** Exercise details **
Only the lines below between the ones containing "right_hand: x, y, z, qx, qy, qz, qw" and "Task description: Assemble", inclusive, are to be reproduced, each exactly as it stands.

=== Collected material ===

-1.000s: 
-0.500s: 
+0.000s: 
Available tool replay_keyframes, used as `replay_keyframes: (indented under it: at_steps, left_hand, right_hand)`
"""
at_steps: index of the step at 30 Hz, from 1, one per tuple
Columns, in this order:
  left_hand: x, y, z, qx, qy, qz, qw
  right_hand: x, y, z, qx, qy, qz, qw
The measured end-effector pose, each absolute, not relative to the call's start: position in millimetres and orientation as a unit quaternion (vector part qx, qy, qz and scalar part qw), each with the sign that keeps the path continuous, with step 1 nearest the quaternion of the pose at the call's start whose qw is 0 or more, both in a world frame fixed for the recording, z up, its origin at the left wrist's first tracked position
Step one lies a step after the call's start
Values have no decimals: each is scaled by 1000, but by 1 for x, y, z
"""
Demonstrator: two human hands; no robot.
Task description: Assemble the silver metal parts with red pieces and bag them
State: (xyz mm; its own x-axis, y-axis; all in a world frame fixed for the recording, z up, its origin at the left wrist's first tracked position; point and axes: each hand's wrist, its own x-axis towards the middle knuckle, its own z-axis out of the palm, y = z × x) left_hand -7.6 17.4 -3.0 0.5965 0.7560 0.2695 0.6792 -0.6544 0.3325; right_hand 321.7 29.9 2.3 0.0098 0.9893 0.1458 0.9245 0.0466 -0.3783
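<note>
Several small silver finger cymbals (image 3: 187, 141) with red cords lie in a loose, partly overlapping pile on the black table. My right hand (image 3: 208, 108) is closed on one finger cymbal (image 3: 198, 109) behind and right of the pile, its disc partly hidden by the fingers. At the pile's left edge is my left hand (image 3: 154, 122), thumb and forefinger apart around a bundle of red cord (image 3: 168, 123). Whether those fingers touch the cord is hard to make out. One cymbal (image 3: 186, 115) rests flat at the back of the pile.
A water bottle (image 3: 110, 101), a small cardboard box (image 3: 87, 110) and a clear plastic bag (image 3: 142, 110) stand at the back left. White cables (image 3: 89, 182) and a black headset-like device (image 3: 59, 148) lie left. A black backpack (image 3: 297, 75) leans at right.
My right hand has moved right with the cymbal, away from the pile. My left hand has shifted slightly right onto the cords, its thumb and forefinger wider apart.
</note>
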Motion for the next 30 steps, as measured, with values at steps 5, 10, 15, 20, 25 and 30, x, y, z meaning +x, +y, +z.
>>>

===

** Completed task **
  right_hand: x, y, z, qx, qy, qz, qw
The measured end-effector pose, each absolute, not relative to the call's start: position in millimetres and orientation as a unit quaternion (vector part qx, qy, qz and scalar part qw), each with the sign that keeps the path continuous, with step 1 nearest the quaternion of the pose at the call's start whose qw is 0 or more, both in a world frame fixed for the recording, z up, its origin at the left wrist's first tracked position
Step one lies a step after the call's start
Values have no decimals: each is scaled by 1000, but by 1 for x, y, z
"""
Demonstrator: two human hands; no robot.
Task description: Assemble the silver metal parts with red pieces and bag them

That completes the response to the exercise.